In all cases run gradient descent until "convergence" of the loss function - that is DO not worry about over-training and early stopping. It is recommended that as you develop your code, you use much smaller training sets and batch sizes.
Train models for one vs. all on MNIST and FashionMNIST. Do this both for linear regression (example with pinv() already in Unit 8 lecture) and for logistic regression. In both cases evaluate performance on the test set. Do this both for MNIST and FashionMNIST. Hence you should have 4 accuracy results.
Now repeat the above for one vs. one models. This task is more difficult because you need 45 different models. In both cases evaluate performance on the test set. Do this both for MNIST and FashionMNIST. Hence you should have 4 accuracy results.
Now use a multi-class (softmax logistic regression) classifier. An example was already presented in Unit 8 lectures, yet there automatic differentiation was used. In your case use an explicit gradient expression. o this both for MNIST and FashionMNIST. Hence you should have 2 accuracy results.

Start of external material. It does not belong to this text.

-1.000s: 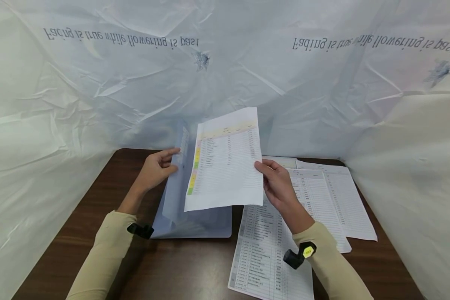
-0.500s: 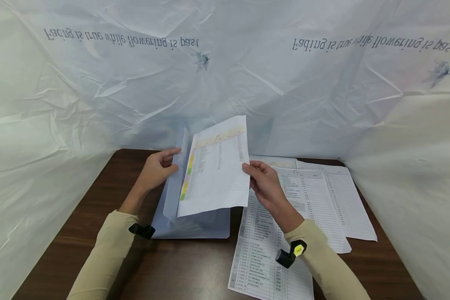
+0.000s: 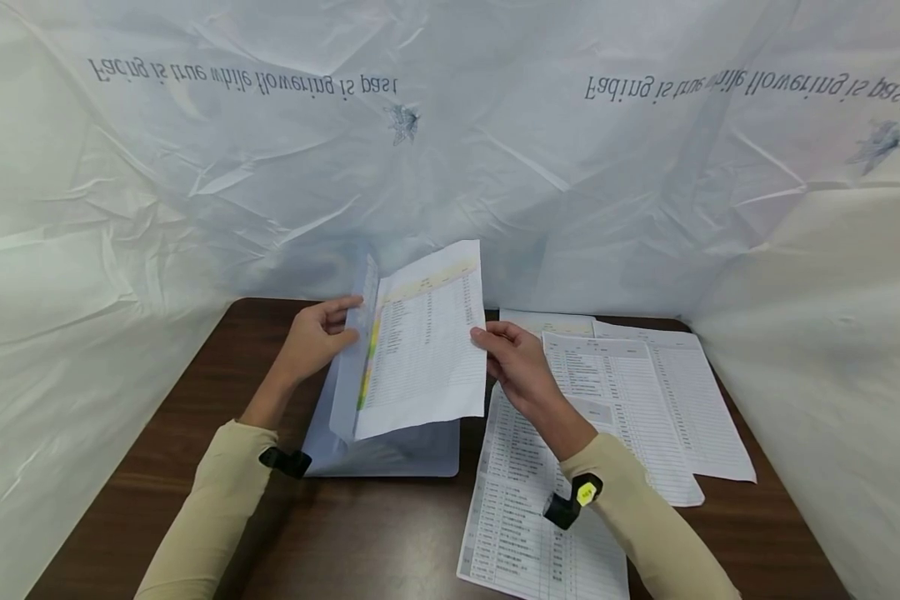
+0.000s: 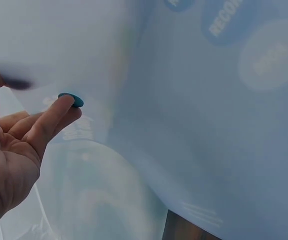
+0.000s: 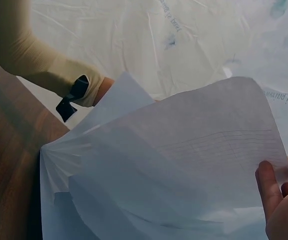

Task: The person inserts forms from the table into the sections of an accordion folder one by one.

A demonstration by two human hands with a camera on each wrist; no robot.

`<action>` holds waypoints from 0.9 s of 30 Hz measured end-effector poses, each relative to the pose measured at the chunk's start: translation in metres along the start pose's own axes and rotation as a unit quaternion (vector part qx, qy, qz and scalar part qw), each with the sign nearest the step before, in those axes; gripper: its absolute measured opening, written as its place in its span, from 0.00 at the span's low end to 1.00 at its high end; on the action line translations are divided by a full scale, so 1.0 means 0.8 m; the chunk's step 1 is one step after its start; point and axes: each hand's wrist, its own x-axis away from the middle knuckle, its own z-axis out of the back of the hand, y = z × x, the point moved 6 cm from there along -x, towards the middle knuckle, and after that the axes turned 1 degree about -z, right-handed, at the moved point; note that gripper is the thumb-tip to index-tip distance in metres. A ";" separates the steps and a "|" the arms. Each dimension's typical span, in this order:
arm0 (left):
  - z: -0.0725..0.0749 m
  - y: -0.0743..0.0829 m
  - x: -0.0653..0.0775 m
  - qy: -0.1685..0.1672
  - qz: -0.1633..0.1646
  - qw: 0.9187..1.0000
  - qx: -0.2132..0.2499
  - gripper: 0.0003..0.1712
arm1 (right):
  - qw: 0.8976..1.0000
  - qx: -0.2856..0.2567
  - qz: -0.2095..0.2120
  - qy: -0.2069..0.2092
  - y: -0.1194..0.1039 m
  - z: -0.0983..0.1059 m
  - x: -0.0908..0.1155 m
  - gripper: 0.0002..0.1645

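Note:
In the head view a pale blue translucent folder lies spread on the table with its upper cover raised. My left hand holds that cover at its left edge, thumb on the near side. The left wrist view has a teal snap button right at a fingertip. A printed sheet of paper, with coloured cells along its left side, is pinched at its right edge by my right hand. Its left edge is behind the raised cover. In the right wrist view the sheet overlaps the blue plastic.
Several printed sheets lie overlapping at the right of the brown wooden table, below and beyond my right forearm. A white plastic curtain with printed lettering hangs close behind the table and along both sides.
My right hand has moved left and slightly down with the sheet, bringing the sheet's left edge in behind the raised folder cover. The left hand has hardly moved.

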 end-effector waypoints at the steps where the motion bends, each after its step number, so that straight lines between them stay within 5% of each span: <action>1: 0.000 0.000 0.000 -0.001 0.001 1.000 0.000 0.31 | 1.000 0.003 0.000 -0.001 0.000 -0.001 -0.001 0.19; 20: 0.001 -0.002 0.002 0.023 0.009 1.000 -0.015 0.21 | 0.994 0.106 0.011 -0.016 0.007 -0.003 -0.009 0.20; 27: 0.001 -0.001 0.001 0.032 0.011 0.999 -0.026 0.22 | 0.981 0.186 0.033 -0.038 -0.007 -0.003 -0.007 0.23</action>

Tabulate the results of the previous three tasks in an elegant table. Comment on the accuracy, the model complexity (number of parameters), the running times (in general terms), and other aspects of which chose seems best. The table should accommodate both MNIST and FashionMNIST.
Bonus: that we did not carry out a multi-class linear model example. It turns out that doing this is equivalent to the one vs. all approach. Explain why.
In this task you have a choice for two options to either carry out a task associated with Main Task 1 (Melbourne house pricing data), or Main Task 2 (MNIST and Fashion MNIST). Please submit only one of the options.
Making a movie with a map (10 pts).
Create a movie that uses the latitude and longitude data to present sales over time overlaid on the Melbourne metropolitan map. Your movie can show the date, and points of sales, and potentially the volume of sales (in dollars).
Implement your own Random Forest (based on decision trees). You can use code supplied in the lecture, but you should also adapt it for your own needs. Then use your algorithm to train models on MNIST and FashionMNIST and in each case present the test accuracy. Try to tweak parameters as to achieve an accuracy of no less than 92% on MNIST.